**Exercise prompt**
Please return all of the material exactly, with no line missing.
(Dataset content)
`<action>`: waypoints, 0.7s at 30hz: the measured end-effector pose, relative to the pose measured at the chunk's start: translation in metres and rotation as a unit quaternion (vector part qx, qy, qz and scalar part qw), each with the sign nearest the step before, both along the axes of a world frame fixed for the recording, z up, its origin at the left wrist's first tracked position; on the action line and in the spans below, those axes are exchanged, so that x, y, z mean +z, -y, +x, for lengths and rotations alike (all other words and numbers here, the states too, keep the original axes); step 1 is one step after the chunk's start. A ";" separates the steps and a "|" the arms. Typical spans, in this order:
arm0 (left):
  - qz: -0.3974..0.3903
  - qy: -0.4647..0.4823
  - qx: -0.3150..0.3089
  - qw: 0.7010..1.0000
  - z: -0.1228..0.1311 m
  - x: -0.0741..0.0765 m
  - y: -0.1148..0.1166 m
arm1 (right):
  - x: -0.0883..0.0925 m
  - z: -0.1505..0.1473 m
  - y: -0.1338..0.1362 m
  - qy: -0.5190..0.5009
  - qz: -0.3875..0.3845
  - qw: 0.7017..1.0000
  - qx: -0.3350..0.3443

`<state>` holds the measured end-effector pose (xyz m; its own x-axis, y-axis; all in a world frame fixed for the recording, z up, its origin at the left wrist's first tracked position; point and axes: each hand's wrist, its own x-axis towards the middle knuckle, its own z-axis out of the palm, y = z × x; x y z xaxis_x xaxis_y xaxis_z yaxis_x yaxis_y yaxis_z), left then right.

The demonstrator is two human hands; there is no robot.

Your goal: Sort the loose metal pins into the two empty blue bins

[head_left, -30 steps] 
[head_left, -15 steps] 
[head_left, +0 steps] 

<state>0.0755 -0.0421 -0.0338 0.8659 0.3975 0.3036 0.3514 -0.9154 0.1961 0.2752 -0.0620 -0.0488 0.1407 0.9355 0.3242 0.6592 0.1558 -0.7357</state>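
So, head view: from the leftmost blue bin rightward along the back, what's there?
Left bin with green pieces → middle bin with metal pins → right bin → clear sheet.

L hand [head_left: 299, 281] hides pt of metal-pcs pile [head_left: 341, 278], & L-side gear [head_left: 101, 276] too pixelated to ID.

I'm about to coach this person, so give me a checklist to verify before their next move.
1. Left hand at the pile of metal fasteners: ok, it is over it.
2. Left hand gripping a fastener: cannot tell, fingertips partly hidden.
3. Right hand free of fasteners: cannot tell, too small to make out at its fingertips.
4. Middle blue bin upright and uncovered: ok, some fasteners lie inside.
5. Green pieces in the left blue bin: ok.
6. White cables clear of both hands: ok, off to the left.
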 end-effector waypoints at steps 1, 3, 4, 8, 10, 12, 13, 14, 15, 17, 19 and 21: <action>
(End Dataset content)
**Completed exercise**
`<action>`: waypoints, 0.7s at 30hz: the measured end-effector pose, relative to the pose measured at the chunk's start: translation in metres and rotation as a unit quaternion (vector part qx, qy, qz and scalar part qw), each with the sign nearest the step before, both along the axes of a world frame fixed for the recording, z up, its origin at the left wrist's first tracked position; on the action line and in the spans below, those axes are exchanged, so that x, y, z mean +z, -y, +x, for lengths and rotations alike (all other words and numbers here, the states too, keep the original axes); step 1 is one step after the chunk's start. A ";" separates the steps and a "|" the arms. Typical spans, in this order:
arm0 (left):
  - qz: -0.3974..0.3903
  - qy: -0.4647..0.4823
  - qx: -0.3150..0.3089
  - qw: 0.7010..1.0000
  - z: -0.1228..0.1311 m
  - x: -0.0741..0.0765 m
  - y: -0.1148..0.1166 m
arm1 (right):
  - x: -0.0883..0.0925 m
  - z: -0.1505..0.1473 m
  - y: -0.1338..0.1362 m
  - qy: -0.5190..0.5009
  - qz: -0.3875..0.3845
  - qw: 0.7017..1.0000
  - qx: -0.3350..0.3443

`<state>` holds the measured end-effector pose (xyz m; its own x-axis, y-axis; all in a world frame fixed for the recording, z up, its origin at the left wrist's first tracked position; point and axes: each hand's wrist, its own x-axis towards the middle knuckle, its own z-axis out of the palm, y = z × x; x y z xaxis_x xaxis_y xaxis_z yaxis_x yaxis_y yaxis_z), left then right.

The demonstrator is two human hands; there is no robot.

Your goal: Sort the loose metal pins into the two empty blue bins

[head_left, -30 steps] 
[head_left, -15 steps] 
[head_left, +0 steps] 

<state>0.0755 -0.0421 -0.0338 0.8659 0.3975 0.3036 0.3514 -0.9154 0.1961 0.2752 -0.0620 -0.0488 0.1407 0.9355 0.3242 0.6592 0.1558 -0.7357</state>
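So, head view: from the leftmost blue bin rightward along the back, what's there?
Left bin with green pieces → middle bin with metal pins → right bin → clear sheet.

L hand [head_left: 299, 281] hides pt of metal-pcs pile [head_left: 341, 278], & L-side gear [head_left: 101, 276] too pixelated to ID.

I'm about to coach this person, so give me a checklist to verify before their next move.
1. Left hand at the pile of metal fasteners: ok, it is over it.
2. Left hand gripping a fastener: cannot tell, fingertips partly hidden.
3. Right hand free of fasteners: cannot tell, too small to make out at its fingertips.
4. Middle blue bin upright and uncovered: ok, some fasteners lie inside.
5. Green pieces in the left blue bin: ok.
6. White cables clear of both hands: ok, off to the left.
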 end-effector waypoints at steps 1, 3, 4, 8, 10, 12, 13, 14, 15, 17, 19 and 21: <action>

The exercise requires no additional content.